**Exercise aim:** Report the lines of the material that carry the string "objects".

**Dataset:**
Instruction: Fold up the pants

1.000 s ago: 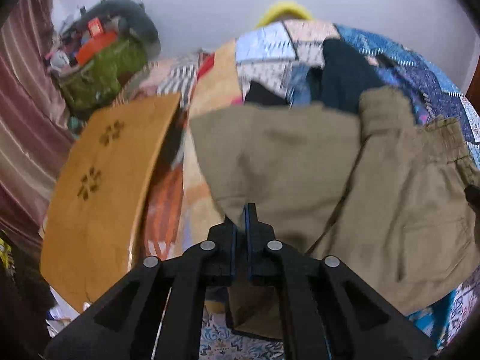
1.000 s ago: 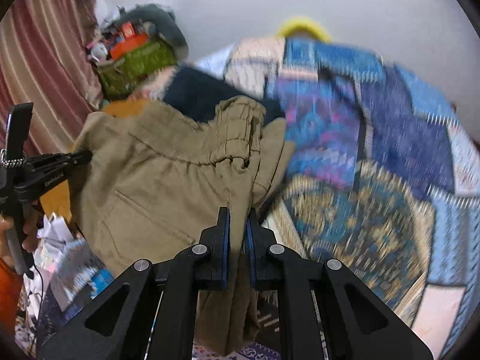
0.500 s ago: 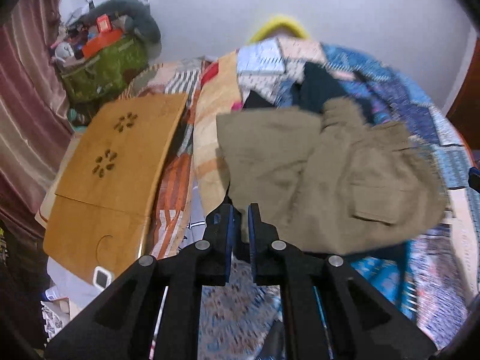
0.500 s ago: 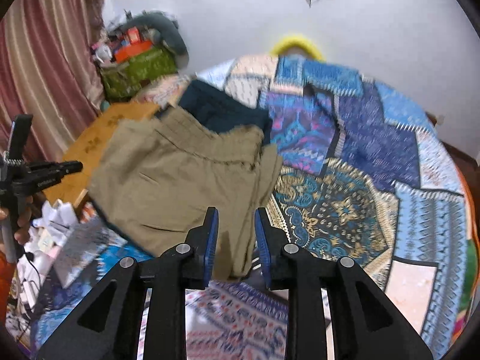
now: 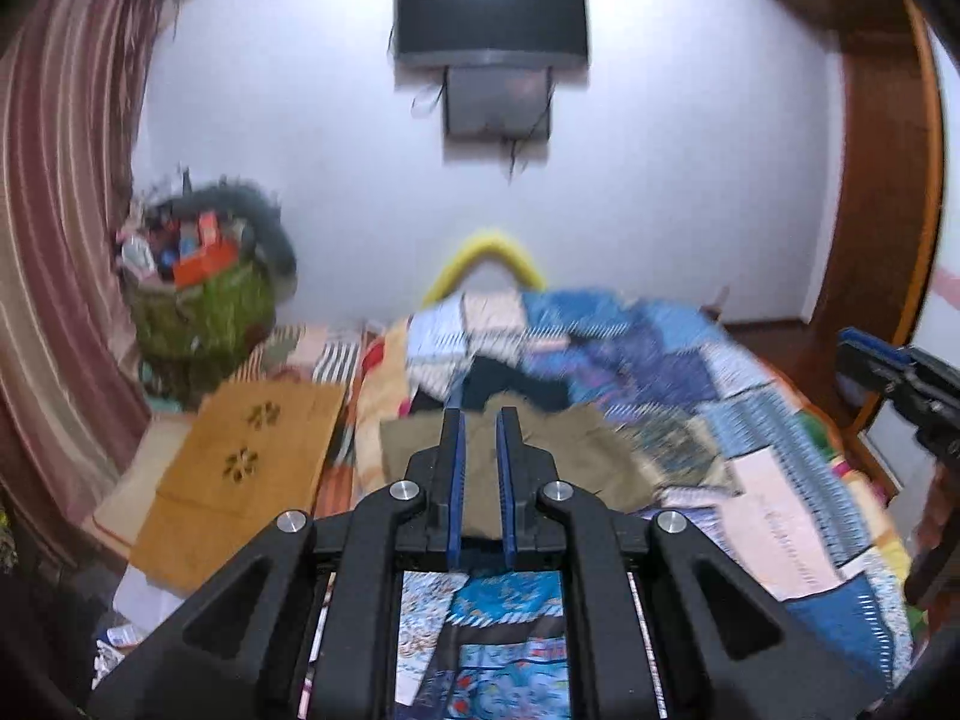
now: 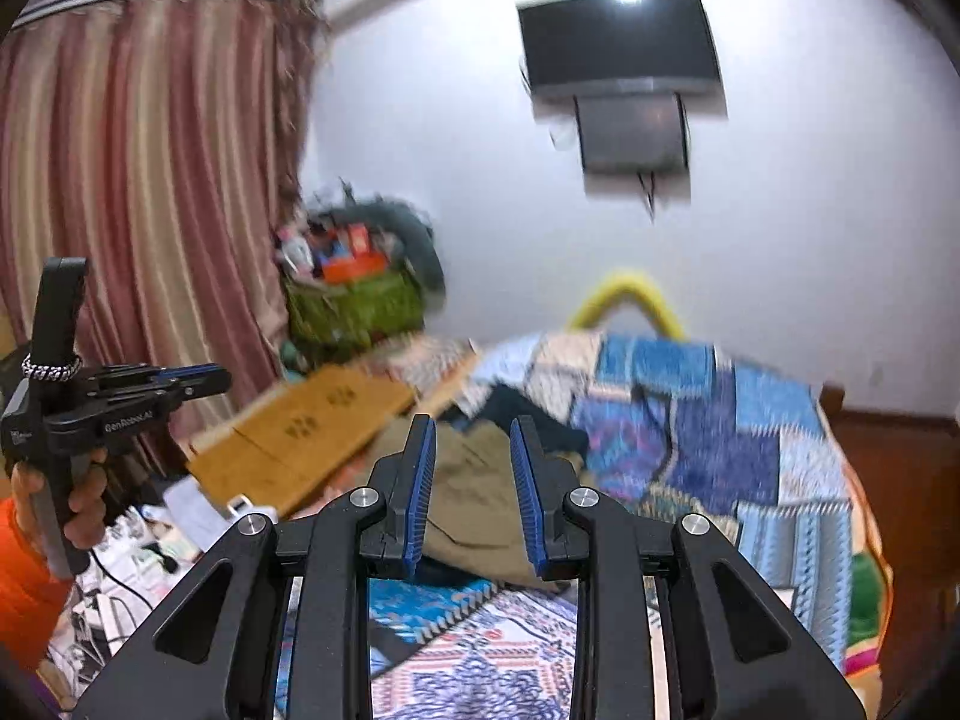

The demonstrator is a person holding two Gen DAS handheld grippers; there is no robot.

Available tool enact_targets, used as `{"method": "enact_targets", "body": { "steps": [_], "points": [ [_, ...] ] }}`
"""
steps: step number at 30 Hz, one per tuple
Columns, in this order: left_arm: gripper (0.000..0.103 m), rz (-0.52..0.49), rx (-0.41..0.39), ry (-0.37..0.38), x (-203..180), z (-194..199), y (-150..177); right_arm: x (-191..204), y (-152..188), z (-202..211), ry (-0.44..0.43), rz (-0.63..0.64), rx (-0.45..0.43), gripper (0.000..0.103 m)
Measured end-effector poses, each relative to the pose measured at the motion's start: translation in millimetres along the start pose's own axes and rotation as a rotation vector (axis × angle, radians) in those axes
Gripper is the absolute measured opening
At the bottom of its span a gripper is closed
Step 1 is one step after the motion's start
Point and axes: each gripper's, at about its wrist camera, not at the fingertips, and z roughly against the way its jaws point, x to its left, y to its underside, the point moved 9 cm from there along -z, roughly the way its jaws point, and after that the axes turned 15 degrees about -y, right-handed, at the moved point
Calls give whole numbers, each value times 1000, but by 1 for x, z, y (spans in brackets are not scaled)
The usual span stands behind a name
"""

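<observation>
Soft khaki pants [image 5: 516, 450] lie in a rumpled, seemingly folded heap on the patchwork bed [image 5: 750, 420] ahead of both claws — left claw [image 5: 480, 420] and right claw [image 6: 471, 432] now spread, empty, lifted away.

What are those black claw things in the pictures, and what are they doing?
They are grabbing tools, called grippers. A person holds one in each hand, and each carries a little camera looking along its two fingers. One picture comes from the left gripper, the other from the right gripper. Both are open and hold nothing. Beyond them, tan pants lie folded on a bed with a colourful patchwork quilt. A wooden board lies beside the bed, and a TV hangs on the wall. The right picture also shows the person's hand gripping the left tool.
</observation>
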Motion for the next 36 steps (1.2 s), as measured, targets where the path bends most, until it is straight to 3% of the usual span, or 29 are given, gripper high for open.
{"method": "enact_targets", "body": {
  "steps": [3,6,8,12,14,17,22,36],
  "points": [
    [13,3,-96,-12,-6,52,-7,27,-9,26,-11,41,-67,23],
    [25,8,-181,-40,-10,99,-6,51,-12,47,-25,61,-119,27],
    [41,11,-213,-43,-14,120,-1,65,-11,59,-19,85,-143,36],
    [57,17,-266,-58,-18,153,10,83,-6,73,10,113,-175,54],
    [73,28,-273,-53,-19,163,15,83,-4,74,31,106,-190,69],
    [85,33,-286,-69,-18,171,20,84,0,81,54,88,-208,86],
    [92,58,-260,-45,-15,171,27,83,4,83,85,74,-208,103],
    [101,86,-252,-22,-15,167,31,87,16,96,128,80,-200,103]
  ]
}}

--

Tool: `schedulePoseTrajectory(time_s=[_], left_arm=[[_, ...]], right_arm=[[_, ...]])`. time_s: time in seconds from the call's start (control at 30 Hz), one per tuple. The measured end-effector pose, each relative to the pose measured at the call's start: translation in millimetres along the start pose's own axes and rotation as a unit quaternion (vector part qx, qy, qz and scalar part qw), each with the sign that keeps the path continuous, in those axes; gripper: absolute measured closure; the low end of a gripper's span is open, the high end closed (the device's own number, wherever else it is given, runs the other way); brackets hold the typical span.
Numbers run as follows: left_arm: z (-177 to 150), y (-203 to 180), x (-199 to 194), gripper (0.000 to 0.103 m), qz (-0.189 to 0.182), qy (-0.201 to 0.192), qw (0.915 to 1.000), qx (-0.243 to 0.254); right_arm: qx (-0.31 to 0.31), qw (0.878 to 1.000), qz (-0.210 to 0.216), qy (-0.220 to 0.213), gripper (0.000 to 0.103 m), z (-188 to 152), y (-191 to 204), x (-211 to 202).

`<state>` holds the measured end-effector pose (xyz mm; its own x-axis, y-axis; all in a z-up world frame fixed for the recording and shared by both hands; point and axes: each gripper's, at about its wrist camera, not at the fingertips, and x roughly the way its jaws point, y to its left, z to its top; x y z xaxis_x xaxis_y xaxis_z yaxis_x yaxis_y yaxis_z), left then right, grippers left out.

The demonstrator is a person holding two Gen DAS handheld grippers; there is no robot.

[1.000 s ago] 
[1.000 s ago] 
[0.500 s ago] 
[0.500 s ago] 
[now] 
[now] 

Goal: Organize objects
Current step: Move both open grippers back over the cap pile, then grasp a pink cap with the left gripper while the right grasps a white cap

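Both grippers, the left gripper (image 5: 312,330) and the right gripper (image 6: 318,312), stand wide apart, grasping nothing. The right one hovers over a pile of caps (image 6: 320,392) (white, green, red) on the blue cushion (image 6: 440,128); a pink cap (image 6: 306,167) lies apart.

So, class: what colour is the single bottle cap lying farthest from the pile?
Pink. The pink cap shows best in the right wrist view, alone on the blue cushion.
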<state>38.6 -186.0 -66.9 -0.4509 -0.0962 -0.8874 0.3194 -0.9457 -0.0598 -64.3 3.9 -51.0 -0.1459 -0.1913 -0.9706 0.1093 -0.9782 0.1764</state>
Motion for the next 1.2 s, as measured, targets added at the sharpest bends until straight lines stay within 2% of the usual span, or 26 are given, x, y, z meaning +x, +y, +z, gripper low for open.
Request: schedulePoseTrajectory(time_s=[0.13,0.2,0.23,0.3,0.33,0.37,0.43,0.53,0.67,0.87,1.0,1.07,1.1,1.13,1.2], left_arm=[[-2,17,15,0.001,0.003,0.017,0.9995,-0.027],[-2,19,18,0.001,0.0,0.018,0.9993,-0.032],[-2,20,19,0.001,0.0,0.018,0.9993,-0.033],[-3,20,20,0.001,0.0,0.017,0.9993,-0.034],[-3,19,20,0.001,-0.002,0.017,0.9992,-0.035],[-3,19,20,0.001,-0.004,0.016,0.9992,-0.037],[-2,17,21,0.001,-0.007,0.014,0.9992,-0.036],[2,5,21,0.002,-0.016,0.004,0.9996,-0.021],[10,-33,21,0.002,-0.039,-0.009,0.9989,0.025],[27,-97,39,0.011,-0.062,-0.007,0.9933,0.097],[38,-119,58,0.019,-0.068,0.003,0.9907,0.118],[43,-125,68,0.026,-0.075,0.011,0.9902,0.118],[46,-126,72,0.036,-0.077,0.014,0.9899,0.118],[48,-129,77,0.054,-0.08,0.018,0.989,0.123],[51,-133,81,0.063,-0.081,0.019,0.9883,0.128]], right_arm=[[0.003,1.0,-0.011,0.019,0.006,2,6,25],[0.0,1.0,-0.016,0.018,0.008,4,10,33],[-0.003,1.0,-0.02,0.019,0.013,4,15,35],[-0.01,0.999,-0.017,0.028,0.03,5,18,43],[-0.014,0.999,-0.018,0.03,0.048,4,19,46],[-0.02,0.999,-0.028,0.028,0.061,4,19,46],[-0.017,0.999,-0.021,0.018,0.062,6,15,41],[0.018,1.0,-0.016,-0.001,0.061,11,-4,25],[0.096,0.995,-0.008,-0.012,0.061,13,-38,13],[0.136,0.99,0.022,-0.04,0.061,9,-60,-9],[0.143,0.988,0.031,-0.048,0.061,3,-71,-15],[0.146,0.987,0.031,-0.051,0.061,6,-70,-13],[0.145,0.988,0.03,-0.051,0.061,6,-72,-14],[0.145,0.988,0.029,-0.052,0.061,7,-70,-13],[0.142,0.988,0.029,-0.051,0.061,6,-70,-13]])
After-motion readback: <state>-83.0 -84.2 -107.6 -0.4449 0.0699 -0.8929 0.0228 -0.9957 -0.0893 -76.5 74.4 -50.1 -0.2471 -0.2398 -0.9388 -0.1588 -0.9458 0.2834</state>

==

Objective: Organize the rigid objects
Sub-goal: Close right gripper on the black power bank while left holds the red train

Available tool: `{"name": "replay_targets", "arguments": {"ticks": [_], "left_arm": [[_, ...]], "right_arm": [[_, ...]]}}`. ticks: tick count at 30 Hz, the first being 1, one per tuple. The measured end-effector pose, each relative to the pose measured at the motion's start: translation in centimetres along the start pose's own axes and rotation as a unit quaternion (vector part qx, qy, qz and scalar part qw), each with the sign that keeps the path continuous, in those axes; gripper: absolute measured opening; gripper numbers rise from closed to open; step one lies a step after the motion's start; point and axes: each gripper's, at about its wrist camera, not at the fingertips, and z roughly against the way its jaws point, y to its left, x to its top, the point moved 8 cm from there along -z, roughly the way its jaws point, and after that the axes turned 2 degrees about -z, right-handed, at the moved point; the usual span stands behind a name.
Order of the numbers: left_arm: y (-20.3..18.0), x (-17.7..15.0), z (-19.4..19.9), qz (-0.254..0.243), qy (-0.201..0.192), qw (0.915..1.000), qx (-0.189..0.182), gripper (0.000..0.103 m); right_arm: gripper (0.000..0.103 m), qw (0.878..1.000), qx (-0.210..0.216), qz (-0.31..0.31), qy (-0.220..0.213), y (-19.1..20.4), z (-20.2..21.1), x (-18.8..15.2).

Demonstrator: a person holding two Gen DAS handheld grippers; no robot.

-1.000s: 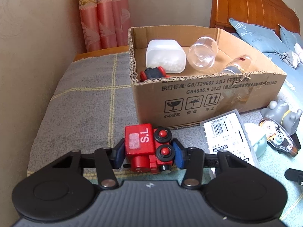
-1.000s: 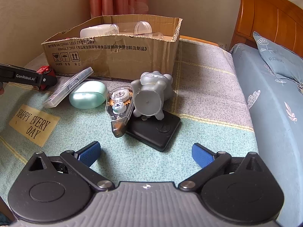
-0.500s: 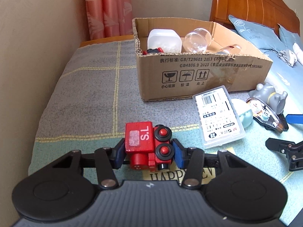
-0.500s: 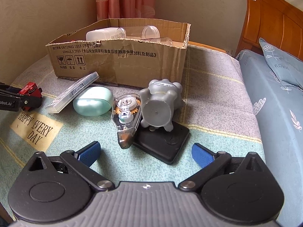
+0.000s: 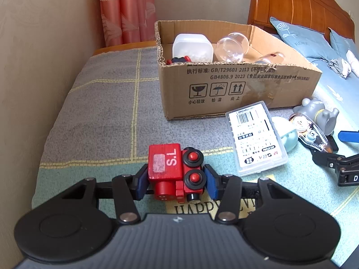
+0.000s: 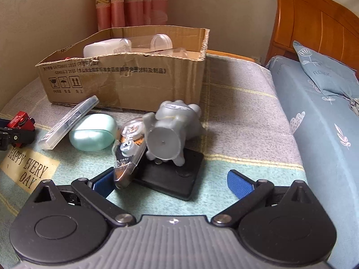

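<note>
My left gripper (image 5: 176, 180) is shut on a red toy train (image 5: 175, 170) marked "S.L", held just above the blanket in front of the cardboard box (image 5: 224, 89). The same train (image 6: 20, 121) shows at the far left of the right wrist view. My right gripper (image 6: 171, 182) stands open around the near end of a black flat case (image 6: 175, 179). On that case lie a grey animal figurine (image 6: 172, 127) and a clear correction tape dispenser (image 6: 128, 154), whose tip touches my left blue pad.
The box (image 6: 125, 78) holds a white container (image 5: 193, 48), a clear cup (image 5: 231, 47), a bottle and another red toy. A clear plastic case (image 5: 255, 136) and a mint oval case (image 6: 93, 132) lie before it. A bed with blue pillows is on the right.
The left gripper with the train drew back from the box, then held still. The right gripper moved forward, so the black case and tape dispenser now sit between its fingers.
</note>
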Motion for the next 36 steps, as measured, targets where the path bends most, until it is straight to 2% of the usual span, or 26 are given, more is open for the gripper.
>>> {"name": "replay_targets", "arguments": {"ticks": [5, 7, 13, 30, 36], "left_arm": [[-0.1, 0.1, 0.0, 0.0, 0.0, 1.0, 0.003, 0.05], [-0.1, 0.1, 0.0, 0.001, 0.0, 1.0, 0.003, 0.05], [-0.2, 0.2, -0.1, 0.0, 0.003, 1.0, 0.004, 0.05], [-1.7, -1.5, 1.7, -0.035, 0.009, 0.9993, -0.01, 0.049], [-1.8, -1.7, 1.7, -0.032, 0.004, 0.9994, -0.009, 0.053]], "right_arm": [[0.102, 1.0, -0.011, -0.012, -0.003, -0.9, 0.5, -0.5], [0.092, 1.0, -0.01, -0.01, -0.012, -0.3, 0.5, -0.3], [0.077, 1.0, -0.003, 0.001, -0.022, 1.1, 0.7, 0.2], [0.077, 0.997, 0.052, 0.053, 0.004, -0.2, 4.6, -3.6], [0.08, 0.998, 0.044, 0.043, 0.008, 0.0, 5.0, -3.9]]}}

**Reply to the exercise:**
Goal: Organize objects
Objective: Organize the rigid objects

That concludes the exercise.